1-bis. La pena e’ della reclusione da uno a quattro anni qualora i lavori di cui al comma 1:

a) ricadano su immobili od aree che [, ai sensi dell’articolo 136,] per le loro caratteristiche paesaggistiche siano stati dichiarati di notevole interesse pubblico con apposito provvedimento emanato in epoca antecedente alla realizzazione dei lavori;
b) ricadano su immobili od aree tutelati per legge ai sensi dell’articolo 142 ed abbiano comportato un aumento dei manufatti superiore al trenta per cento della volumetria della costruzione originaria o, in alternativa, un ampliamento della medesima superiore a settecentocinquanta metri cubi, ovvero ancora abbiano comportato una nuova costruzione con una volumetria superiore ai mille metri cubi.
1-ter. Ferma restando l’applicazione delle sanzioni amministrative [ripristinatorie o] pecuniarie di cui all’articolo 167, qualora l’autorita’ amministrativa competente accerti la compatibilita’ paesaggistica secondo le procedure di cui al comma 1-quater, la disposizione di cui al comma 1 non si applica:

a) per i lavori, realizzati in assenza o difformita’ dall’autorizzazione paesaggistica, che non abbiano determinato creazione di superfici utili o volumi ovvero aumento di quelli legittimamente realizzati;
b) per l’impiego di materiali in difformita’ dall’autorizzazione paesaggistica;
c) per i lavori configurabili quali interventi di manutenzione ordinaria o straordinaria ai sensi dell’articolo 3 del decreto del Presidente della Repubblica 6 giugno 2001, n. 380.
1-quater. Il proprietario, possessore o detentore a qualsiasi titolo dell’immobile o dell’area interessati dagli interventi di cui al comma 1-ter presenta apposita domanda all’autorita’ preposta alla gestione del vincolo ai fini dell’accertamento della compatibilita’ paesaggistica degli interventi medesimi. L’autorita’ competente si pronuncia sulla domanda entro il termine perentorio di centottanta giorni, previo parere vincolante della soprintendenza da rendersi entro il termine perentorio di novanta giorni.

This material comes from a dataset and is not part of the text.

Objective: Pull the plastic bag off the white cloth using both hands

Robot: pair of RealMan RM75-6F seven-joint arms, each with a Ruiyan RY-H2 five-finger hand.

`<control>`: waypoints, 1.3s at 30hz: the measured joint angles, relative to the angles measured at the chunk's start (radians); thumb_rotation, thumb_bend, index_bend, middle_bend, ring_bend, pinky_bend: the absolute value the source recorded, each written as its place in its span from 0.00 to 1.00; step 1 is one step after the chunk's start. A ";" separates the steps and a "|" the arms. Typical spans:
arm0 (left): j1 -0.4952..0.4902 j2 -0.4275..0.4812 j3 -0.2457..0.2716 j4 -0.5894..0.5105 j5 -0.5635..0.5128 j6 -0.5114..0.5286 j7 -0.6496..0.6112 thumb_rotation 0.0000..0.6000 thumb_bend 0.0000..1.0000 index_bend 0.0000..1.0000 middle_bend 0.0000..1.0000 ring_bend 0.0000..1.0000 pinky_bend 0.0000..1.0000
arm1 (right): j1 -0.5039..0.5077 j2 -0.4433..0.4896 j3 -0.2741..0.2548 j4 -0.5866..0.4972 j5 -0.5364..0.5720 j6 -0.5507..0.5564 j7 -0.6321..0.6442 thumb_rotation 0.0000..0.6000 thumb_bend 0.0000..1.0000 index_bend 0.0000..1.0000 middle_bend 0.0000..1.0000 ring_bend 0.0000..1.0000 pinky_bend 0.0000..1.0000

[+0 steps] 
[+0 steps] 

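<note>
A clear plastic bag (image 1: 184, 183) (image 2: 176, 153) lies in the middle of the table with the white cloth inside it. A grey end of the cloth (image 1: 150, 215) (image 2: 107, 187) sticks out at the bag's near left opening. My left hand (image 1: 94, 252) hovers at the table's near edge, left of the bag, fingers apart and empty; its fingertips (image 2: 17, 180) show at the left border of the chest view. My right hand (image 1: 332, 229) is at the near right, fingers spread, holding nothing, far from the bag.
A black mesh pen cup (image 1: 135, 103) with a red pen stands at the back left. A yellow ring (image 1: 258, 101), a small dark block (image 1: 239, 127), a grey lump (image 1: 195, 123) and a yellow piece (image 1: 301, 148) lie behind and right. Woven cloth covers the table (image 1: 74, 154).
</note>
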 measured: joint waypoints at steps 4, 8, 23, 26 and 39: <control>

1-quinquies. La rimessione in pristino delle aree o degli immobili soggetti a vincoli paesaggistici’ da parte del trasgressore, prima che venga disposta d’ufficio dall’autorita’ amministrativa, e comunque prima che intervenga la condanna, estingue il reato di cui al comma 1

2. Con la sentenza di condanna viene ordinata la rimessione in pristino dello stato dei luoghi a spese del condannato. Copia della sentenza è trasmessa alla regione ed al comune nel cui territorio è stata commessa la violazione.